◆ The task ◆
In the listing, some lines may hold the string "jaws"; report how many do, as a bare number.

◆ Stored data ◆
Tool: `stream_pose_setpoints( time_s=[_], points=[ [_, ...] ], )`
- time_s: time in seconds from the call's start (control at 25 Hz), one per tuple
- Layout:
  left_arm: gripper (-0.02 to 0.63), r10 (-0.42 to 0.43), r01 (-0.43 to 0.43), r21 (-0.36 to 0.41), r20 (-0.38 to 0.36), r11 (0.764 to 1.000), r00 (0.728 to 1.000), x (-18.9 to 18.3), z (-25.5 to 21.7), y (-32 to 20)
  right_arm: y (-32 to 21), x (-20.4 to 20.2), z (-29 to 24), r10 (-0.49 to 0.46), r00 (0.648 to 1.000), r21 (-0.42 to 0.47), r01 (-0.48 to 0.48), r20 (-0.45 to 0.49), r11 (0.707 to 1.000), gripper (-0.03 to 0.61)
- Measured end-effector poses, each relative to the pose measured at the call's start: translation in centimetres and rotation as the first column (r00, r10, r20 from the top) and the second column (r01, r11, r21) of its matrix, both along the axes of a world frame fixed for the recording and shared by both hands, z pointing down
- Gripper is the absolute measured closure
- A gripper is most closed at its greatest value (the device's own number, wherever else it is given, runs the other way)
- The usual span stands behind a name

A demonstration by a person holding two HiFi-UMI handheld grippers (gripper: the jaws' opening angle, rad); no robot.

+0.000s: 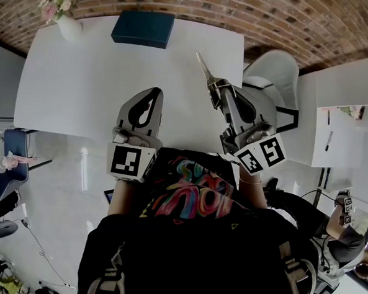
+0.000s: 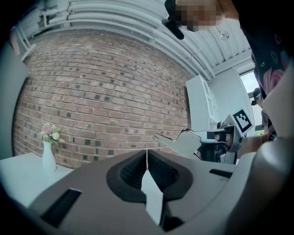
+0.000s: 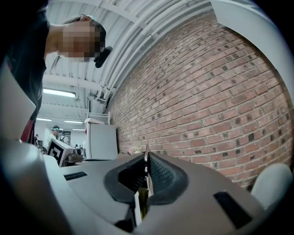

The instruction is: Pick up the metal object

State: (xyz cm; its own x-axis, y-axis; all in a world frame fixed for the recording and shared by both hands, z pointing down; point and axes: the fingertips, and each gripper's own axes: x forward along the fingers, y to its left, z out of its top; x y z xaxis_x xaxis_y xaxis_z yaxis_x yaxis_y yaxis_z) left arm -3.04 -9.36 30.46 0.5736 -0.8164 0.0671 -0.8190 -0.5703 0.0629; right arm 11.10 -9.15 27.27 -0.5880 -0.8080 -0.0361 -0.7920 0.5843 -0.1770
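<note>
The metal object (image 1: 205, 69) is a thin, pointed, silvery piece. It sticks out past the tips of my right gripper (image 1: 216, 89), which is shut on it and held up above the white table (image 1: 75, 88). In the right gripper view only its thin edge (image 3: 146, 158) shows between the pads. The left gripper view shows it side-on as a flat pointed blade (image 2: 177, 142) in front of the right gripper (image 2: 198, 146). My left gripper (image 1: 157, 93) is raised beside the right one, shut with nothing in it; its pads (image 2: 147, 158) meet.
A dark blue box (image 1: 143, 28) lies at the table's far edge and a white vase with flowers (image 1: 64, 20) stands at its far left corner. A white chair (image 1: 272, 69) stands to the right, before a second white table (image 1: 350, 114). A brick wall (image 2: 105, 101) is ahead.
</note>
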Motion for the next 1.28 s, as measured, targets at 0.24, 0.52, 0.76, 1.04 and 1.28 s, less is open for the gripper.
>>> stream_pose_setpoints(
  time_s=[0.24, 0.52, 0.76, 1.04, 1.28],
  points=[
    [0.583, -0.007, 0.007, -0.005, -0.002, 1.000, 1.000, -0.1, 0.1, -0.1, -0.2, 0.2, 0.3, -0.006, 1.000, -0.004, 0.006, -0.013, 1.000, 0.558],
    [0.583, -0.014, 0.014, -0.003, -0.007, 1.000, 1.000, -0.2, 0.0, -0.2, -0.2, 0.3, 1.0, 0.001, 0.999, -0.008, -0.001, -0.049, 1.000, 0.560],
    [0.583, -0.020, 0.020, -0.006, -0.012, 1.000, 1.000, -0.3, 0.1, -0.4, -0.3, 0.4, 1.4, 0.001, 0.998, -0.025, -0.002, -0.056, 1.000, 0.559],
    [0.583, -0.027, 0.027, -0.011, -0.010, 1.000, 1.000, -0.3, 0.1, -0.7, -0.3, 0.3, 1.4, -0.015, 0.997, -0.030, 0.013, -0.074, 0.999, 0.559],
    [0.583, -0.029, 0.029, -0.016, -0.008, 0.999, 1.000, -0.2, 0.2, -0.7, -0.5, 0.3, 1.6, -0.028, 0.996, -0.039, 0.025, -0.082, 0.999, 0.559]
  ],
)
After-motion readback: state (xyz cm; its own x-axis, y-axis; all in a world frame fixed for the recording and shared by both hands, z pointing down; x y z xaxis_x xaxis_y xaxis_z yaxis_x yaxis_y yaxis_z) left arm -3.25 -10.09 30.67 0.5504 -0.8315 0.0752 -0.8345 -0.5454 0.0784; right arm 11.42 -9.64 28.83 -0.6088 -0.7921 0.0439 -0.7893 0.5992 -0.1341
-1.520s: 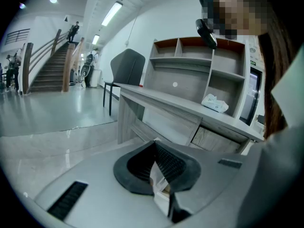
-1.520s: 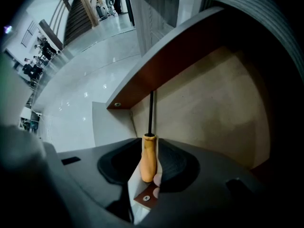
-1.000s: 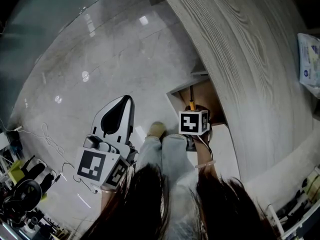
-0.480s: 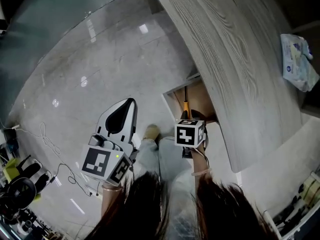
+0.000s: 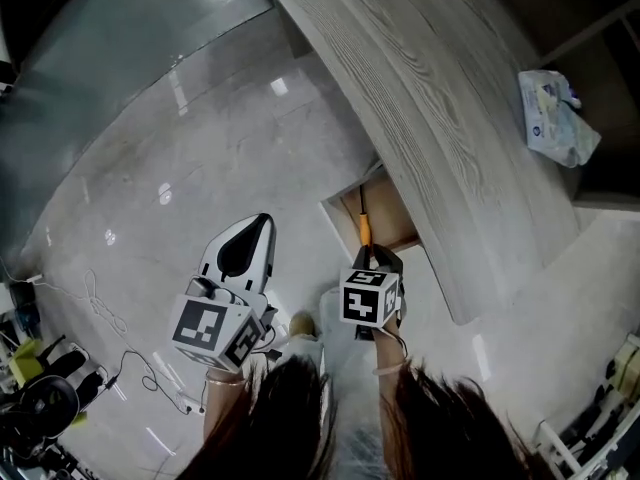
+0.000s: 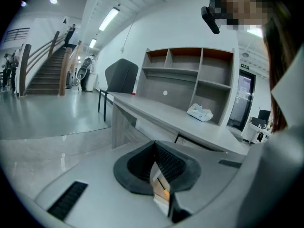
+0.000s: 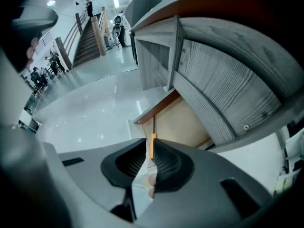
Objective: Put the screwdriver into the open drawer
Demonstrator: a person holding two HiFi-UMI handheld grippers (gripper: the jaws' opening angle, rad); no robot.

◆ Written answer ◆
2